# What the task requires:
Print exactly the lines that run from the opening line of the material through the line with "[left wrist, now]", and nothing else, leaving out pictures.

# Data below:

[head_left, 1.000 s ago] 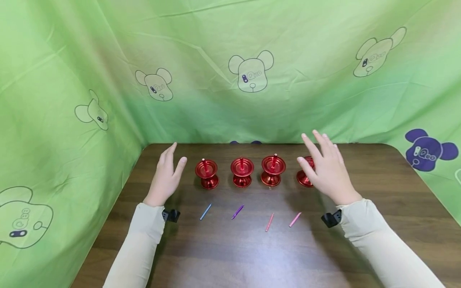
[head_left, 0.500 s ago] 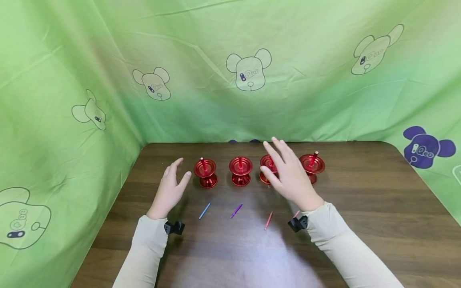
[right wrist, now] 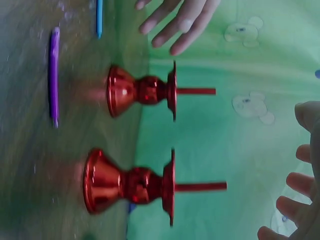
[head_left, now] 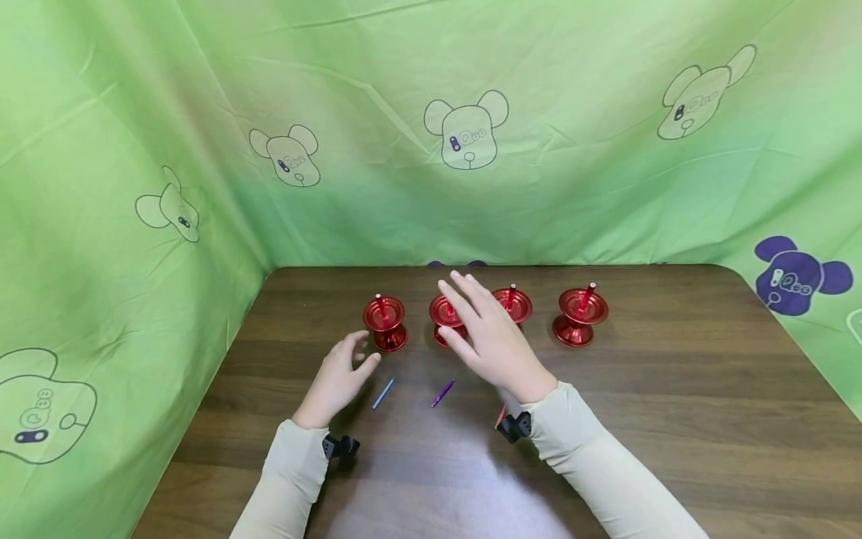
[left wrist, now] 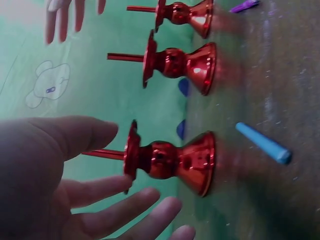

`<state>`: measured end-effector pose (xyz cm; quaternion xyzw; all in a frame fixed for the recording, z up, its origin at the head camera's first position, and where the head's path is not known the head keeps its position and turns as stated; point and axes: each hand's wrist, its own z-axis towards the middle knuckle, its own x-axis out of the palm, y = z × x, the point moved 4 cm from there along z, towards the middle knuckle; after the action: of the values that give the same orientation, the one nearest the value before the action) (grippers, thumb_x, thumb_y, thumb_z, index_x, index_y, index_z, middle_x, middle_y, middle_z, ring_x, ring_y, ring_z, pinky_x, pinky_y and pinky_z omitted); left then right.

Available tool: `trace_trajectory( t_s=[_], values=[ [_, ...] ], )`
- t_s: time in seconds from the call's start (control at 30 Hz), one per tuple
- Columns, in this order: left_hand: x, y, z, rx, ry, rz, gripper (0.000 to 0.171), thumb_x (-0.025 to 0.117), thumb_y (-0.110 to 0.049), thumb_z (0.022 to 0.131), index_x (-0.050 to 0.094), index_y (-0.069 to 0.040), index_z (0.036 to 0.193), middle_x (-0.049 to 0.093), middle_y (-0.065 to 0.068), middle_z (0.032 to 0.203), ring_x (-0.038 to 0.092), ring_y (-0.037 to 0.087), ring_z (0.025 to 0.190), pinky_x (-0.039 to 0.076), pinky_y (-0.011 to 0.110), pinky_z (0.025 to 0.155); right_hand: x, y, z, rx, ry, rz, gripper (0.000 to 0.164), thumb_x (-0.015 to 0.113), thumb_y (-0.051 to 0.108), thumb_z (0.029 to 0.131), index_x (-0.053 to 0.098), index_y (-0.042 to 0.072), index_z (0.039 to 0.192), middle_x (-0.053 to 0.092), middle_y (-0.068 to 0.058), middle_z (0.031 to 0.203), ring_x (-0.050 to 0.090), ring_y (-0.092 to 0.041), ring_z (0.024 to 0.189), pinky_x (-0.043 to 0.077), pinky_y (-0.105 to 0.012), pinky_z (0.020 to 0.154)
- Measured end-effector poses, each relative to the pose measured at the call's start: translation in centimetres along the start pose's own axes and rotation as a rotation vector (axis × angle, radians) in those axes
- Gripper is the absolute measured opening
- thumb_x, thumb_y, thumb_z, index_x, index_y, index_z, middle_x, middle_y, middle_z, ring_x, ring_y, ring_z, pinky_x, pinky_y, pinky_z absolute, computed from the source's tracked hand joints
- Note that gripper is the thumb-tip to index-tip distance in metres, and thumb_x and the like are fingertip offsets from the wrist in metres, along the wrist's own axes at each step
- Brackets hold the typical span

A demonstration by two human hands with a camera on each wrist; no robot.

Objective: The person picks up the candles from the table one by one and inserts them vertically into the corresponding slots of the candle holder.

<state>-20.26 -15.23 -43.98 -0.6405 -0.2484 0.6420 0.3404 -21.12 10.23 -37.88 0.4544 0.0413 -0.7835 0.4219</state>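
Note:
My left hand (head_left: 337,382) hovers with fingers spread and slightly bent, empty, just left of a thin blue candle (head_left: 383,394). Beyond it stands the leftmost red metal candle holder (head_left: 390,338), a footed dish with an upright tube; in the left wrist view its stem part (left wrist: 162,159) shows beyond my fingers. My right hand (head_left: 494,340), also empty with fingers extended, is raised and partly covers the second holder (head_left: 439,308) and the third holder (head_left: 517,303). A purple candle (head_left: 442,394) lies below its fingertips. A salmon candle (head_left: 501,413) is partly hidden by the right wrist.
The rightmost red candle holder (head_left: 575,329) stands at the end of the row. All this is on a brown wooden table (head_left: 694,389). Green printed cloth (head_left: 377,195) hangs behind and to the left. Each wrist carries a small black camera (head_left: 341,448).
My right hand has swept left from the rightmost holder to the middle ones, its arm now hiding the pink candle. My left hand has come nearer and rightward, toward the blue candle, its fingers bending.

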Motion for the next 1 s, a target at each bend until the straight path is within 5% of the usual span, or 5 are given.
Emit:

# Solution:
[head_left, 1.000 s ago] 
[head_left, 0.500 s ago] 
[right wrist, now] 
[head_left, now] 
[left wrist, now] 

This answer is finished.